PROBLEM STATEMENT: Please transcribe the listing below in full, exactly as written, leaving out its pictures.

# # # # #

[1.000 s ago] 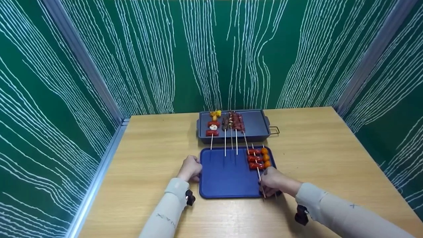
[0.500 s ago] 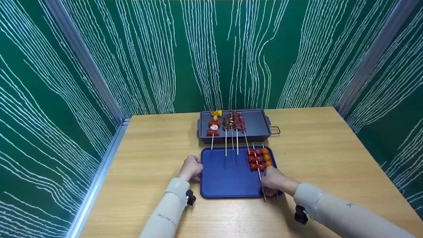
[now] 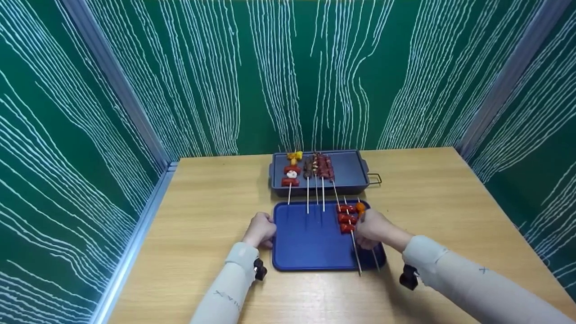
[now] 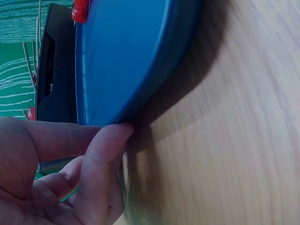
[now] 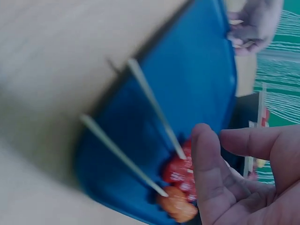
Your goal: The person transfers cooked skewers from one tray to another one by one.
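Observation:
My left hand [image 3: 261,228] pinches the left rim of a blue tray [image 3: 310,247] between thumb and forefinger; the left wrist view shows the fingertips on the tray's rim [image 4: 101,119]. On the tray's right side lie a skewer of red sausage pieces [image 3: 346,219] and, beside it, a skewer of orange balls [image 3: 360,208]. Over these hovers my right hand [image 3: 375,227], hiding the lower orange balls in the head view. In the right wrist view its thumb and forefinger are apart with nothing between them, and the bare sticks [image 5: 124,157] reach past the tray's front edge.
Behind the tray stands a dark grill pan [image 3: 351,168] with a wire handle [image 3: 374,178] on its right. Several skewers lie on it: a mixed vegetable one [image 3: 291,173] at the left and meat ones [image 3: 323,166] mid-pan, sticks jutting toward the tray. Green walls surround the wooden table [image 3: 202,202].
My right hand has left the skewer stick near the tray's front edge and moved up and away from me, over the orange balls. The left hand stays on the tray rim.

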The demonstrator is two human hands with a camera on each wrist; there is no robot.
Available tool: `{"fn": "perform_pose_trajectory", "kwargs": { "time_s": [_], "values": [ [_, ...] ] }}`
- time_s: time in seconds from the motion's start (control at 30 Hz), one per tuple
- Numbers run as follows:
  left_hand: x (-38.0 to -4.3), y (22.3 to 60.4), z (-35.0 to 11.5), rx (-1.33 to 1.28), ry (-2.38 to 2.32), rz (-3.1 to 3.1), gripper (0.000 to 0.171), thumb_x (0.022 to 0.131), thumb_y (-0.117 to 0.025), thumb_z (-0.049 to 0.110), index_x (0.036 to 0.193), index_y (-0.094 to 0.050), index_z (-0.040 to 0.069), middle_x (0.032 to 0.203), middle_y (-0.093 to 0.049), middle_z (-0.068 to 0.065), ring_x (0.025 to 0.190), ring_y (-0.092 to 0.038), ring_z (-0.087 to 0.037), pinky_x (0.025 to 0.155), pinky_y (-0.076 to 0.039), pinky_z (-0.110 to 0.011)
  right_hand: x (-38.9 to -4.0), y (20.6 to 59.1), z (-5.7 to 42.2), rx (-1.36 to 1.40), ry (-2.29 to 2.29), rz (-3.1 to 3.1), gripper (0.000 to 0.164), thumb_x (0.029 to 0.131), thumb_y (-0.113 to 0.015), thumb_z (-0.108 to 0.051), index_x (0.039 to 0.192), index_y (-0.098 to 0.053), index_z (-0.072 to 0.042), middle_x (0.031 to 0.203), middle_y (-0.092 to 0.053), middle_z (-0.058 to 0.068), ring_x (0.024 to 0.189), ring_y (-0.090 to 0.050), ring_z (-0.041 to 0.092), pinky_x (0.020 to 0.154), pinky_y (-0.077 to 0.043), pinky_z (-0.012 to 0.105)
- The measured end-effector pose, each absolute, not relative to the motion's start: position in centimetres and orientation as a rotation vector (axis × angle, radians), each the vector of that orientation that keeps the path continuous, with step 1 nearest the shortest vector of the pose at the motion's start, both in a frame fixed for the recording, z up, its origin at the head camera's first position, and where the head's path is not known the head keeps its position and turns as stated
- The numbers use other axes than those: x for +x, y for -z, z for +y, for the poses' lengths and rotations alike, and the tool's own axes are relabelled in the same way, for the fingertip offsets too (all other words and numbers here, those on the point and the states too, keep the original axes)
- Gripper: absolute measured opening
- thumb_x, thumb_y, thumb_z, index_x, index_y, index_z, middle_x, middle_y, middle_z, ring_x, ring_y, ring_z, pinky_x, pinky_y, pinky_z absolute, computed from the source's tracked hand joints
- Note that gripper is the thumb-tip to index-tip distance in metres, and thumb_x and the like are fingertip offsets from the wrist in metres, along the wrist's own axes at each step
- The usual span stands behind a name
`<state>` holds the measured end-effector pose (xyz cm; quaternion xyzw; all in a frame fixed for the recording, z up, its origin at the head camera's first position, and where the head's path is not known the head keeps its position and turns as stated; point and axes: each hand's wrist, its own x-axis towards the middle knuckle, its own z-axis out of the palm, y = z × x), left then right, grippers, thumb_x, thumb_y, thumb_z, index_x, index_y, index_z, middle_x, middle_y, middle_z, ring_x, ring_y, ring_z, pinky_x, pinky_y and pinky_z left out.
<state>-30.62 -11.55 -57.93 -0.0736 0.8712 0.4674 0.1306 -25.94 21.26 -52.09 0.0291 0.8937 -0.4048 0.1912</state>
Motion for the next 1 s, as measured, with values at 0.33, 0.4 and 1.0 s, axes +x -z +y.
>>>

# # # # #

REPLY TO THE TASK:
[1.000 s ago] 
[0.500 s ago] 
[now] 
[now] 
[now] 
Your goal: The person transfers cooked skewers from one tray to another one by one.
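Observation:
My left hand [image 3: 261,228] pinches the left rim of a blue tray [image 3: 310,247] between thumb and forefinger; the left wrist view shows the fingertips on the tray's rim [image 4: 101,119]. On the tray's right side lie a skewer of red sausage pieces [image 3: 346,219] and, beside it, a skewer of orange balls [image 3: 360,208]. Over these hovers my right hand [image 3: 375,227], hiding the lower orange balls in the head view. In the right wrist view its thumb and forefinger are apart with nothing between them, and the bare sticks [image 5: 124,157] reach past the tray's front edge.
Behind the tray stands a dark grill pan [image 3: 351,168] with a wire handle [image 3: 374,178] on its right. Several skewers lie on it: a mixed vegetable one [image 3: 291,173] at the left and meat ones [image 3: 323,166] mid-pan, sticks jutting toward the tray. Green walls surround the wooden table [image 3: 202,202].
My right hand has left the skewer stick near the tray's front edge and moved up and away from me, over the orange balls. The left hand stays on the tray rim.
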
The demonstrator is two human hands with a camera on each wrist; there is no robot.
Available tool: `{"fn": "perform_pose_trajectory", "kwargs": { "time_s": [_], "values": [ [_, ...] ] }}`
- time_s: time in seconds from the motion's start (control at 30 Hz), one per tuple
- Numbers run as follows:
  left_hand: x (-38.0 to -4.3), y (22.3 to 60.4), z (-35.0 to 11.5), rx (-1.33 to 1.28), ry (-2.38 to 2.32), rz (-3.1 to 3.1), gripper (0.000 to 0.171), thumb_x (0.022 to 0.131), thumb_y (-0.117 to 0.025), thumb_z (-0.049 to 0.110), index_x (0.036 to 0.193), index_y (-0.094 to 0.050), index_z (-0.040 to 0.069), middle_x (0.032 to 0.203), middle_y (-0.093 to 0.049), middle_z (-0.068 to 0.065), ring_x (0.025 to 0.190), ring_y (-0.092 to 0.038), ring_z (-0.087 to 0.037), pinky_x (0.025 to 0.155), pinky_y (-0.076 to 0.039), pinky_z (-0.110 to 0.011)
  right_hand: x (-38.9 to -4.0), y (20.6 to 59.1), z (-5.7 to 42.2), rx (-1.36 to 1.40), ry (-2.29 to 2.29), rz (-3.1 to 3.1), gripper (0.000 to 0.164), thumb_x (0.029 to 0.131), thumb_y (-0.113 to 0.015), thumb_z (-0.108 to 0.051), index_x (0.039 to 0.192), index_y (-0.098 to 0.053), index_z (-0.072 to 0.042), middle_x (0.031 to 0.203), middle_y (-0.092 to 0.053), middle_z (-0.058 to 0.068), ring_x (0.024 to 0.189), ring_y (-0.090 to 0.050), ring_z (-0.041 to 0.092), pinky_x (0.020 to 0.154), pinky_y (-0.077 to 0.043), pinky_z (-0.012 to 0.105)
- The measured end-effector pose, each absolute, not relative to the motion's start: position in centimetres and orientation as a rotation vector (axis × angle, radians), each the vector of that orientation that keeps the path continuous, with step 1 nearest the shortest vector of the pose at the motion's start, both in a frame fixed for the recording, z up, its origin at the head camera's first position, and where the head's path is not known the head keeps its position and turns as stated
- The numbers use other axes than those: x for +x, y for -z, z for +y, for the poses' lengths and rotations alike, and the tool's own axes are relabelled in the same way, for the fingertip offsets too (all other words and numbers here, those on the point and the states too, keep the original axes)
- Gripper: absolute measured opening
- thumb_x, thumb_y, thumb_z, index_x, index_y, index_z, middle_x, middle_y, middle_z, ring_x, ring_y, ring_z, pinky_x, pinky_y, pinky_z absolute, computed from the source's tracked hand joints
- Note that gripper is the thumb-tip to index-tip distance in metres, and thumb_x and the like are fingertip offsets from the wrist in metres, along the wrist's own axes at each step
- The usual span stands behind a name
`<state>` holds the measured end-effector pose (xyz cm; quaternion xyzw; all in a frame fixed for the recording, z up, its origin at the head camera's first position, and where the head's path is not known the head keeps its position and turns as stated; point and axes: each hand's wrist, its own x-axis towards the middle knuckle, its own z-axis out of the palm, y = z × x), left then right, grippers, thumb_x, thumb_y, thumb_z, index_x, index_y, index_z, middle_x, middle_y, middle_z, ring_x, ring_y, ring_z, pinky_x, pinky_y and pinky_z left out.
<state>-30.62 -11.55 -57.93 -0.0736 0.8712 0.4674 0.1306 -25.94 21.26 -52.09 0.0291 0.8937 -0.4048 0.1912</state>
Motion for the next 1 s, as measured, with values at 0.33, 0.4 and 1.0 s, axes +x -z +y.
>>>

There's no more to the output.